**What this task involves:** Could you restate the data word for word?

**Data section:**
■ ■ ■ ■ ■ ■ ■

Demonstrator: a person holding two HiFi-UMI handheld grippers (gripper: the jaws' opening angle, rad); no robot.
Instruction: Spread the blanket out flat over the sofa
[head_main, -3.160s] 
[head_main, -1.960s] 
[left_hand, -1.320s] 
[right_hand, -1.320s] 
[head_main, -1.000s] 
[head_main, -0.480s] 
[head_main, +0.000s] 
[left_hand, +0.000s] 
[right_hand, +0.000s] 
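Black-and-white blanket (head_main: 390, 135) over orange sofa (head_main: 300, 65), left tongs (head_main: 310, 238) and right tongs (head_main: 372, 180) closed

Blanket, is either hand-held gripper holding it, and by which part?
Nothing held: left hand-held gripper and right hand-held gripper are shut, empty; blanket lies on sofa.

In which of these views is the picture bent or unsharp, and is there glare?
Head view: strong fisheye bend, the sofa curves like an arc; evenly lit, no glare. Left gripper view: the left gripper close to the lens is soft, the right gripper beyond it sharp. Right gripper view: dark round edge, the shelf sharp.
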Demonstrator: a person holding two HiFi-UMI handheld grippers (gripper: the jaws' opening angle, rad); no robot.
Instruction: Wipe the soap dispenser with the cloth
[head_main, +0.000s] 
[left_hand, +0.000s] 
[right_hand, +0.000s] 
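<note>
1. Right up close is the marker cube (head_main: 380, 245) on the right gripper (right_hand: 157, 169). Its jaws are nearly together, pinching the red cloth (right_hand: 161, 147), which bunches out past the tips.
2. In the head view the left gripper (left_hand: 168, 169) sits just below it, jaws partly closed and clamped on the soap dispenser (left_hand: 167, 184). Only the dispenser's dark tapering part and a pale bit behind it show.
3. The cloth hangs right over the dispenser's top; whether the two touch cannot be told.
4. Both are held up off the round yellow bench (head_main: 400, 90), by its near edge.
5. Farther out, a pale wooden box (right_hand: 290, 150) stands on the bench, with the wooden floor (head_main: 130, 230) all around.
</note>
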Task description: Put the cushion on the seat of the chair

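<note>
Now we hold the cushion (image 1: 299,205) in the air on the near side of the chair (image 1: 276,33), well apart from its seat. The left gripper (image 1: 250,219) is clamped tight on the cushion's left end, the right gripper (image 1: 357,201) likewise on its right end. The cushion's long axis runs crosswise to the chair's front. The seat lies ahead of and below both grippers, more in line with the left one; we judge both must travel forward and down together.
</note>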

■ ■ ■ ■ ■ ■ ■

**Task result:**
Demonstrator: a person holding two HiFi-UMI handheld grippers (gripper: the jaws' opening angle, rad); no robot.
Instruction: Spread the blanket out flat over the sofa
[head_main, -3.160s] 
[head_main, -1.960s] 
[left_hand, -1.320s] 
[right_hand, -1.320s] 
[head_main, -1.000s] 
[head_main, -0.480s] 
[head_main, +0.000s] 
[left_hand, +0.000s] 
[right_hand, +0.000s] 
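Black-and-white blanket (head_main: 390, 135) over orange sofa (head_main: 300, 65), left tongs (head_main: 310, 238) and right tongs (head_main: 372, 180) closed

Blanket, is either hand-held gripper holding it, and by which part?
Nothing held: left hand-held gripper and right hand-held gripper are shut, empty; blanket lies on sofa.

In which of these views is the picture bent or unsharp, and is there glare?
Head view: strong fisheye bend, the sofa curves like an arc; evenly lit, no glare. Left gripper view: the left gripper close to the lens is soft, the right gripper beyond it sharp. Right gripper view: dark round edge, the shelf sharp.
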Demonstrator: a person holding two HiFi-UMI handheld grippers (gripper: the jaws' opening angle, rad); no robot.
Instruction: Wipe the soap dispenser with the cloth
[head_main, +0.000s] 
[left_hand, +0.000s] 
[right_hand, +0.000s] 
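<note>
1. Right up close is the marker cube (head_main: 380, 245) on the right gripper (right_hand: 157, 169). Its jaws are nearly together, pinching the red cloth (right_hand: 161, 147), which bunches out past the tips.
2. In the head view the left gripper (left_hand: 168, 169) sits just below it, jaws partly closed and clamped on the soap dispenser (left_hand: 167, 184). Only the dispenser's dark tapering part and a pale bit behind it show.
3. The cloth hangs right over the dispenser's top; whether the two touch cannot be told.
4. Both are held up off the round yellow bench (head_main: 400, 90), by its near edge.
5. Farther out, a pale wooden box (right_hand: 290, 150) stands on the bench, with the wooden floor (head_main: 130, 230) all around.
</note>
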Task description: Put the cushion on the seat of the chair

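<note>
Now we hold the cushion (image 1: 299,205) in the air on the near side of the chair (image 1: 276,33), well apart from its seat. The left gripper (image 1: 250,219) is clamped tight on the cushion's left end, the right gripper (image 1: 357,201) likewise on its right end. The cushion's long axis runs crosswise to the chair's front. The seat lies ahead of and below both grippers, more in line with the left one; we judge both must travel forward and down together.
</note>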

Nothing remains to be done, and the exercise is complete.